An algorithm for computing the extended smallest set of smallest rings (ESSSR). This is used by PubChem in their fingerprints. Currently we're using the SSSR which isn't correct. Now this ring set depends on canonical labelling (JavaDoc explained this in detail). I also added an option to turn this off which makes more sense to me and in my opinion gives a better fingerprint (examples in JavaDoc). Actually read the JavaDoc before looking at the code as it will make more sense :-).
Testing on PubChem Compound CID 1 - CID 25000 by reversing the fingerprint to get the ring sizes. Numbers are bits set.
MCB/SSSR [37037/44660] 82.93 % ESSSR [44603/44660] 99.87 %
We don't get 100% for a couple of reasons.
1. PubChem does not export complex bonds to their SDF format - so molecules like CID 21081 are read to acyclic (which in theory they are).

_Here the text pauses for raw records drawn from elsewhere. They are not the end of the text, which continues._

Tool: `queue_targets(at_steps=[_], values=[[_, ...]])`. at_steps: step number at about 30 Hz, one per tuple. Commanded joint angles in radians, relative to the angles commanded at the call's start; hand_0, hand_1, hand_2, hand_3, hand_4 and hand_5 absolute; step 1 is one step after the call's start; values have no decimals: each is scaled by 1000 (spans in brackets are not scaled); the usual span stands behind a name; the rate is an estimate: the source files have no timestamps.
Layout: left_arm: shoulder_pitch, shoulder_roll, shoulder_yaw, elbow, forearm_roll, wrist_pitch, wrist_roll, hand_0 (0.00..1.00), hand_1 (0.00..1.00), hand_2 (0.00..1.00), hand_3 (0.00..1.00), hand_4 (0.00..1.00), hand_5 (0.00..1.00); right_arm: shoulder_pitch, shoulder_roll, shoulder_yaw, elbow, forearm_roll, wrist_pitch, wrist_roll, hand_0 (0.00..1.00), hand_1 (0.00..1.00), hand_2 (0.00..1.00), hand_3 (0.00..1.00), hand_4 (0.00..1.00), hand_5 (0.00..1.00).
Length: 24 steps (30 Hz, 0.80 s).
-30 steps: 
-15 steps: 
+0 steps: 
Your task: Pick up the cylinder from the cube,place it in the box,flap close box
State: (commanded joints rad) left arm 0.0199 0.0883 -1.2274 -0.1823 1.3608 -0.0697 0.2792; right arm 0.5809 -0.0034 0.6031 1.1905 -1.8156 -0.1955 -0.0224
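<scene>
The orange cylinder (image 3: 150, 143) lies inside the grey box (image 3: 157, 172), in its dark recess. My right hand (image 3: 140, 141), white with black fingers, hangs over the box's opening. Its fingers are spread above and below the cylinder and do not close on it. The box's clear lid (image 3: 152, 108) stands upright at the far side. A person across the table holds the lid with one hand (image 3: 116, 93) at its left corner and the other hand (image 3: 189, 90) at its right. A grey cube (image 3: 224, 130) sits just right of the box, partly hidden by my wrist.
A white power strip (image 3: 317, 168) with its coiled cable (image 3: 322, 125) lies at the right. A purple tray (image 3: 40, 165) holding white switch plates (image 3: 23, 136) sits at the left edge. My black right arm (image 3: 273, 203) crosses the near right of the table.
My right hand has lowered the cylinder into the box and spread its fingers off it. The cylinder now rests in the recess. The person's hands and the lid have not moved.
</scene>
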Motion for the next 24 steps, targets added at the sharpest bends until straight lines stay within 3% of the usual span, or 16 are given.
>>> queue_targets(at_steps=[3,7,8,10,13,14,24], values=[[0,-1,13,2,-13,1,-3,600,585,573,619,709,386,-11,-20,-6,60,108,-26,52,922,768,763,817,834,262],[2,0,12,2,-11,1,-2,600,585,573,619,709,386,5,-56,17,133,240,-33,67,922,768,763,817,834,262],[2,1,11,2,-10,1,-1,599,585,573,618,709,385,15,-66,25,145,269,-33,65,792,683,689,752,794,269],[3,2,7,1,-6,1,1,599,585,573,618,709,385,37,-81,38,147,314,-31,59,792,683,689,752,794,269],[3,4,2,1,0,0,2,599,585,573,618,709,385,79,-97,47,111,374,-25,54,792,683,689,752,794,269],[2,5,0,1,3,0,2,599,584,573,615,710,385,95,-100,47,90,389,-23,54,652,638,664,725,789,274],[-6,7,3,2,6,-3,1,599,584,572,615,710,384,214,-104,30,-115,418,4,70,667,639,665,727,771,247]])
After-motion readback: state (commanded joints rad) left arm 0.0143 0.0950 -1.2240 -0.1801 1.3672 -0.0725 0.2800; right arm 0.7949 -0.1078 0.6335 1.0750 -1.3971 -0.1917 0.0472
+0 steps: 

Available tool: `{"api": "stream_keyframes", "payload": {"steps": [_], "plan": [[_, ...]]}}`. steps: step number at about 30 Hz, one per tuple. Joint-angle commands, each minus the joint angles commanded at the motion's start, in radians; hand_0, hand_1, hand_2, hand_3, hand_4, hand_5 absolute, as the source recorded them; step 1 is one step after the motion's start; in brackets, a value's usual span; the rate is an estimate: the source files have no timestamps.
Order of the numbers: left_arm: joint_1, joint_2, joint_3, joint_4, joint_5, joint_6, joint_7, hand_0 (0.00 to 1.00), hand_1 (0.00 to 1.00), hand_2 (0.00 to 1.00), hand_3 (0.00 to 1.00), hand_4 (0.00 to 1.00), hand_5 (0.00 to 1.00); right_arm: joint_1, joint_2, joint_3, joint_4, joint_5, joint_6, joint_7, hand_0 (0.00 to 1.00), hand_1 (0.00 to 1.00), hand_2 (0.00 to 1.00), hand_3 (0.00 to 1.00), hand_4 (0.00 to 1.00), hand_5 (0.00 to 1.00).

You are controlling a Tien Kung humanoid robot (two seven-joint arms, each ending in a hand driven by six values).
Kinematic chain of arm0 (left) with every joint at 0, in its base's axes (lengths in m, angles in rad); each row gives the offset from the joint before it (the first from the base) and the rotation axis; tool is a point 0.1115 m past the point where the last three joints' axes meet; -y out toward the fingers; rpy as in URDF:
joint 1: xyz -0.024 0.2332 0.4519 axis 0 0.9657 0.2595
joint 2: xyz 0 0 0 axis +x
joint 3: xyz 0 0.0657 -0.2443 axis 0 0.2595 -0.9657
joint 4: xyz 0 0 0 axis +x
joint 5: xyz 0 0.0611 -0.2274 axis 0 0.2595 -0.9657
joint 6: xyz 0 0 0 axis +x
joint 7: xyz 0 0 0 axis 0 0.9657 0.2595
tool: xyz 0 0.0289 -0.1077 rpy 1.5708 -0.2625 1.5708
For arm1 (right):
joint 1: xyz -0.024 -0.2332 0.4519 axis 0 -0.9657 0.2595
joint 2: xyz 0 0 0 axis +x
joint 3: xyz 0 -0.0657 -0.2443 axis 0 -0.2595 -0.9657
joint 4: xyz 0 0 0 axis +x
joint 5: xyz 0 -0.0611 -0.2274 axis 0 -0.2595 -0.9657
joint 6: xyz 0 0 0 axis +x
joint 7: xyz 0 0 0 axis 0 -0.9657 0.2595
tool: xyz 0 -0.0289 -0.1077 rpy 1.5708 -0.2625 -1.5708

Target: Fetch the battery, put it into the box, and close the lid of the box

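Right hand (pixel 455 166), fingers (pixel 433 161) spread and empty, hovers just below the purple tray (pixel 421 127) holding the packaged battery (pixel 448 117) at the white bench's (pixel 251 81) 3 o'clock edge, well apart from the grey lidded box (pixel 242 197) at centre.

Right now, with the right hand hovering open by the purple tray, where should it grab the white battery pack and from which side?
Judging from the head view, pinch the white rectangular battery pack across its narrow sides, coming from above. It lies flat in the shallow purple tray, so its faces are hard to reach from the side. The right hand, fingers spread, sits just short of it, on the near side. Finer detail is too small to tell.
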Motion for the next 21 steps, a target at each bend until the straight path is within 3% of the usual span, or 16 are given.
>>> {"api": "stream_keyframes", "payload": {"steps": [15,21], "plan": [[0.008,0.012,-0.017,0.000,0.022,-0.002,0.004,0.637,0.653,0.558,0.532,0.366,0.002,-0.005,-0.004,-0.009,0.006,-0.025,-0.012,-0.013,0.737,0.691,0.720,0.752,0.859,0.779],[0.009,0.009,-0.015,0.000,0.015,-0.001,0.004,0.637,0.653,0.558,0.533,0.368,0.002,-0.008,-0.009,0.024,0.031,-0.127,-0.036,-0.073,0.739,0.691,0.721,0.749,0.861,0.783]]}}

2. There are also a handfull of cases where it gets it wrong due to the labelling. This can be fixed by changing the order of the vertices but to be 100% would need the PubChem canonical labelling. Technically you get this in the download but doesn't always seem to be the case - maybe it changed. Contacting Evan about that.
Last two commits on this branch: johnmay/cdk/esssr.
Algorithm was actually really simple - EsssrCycles.java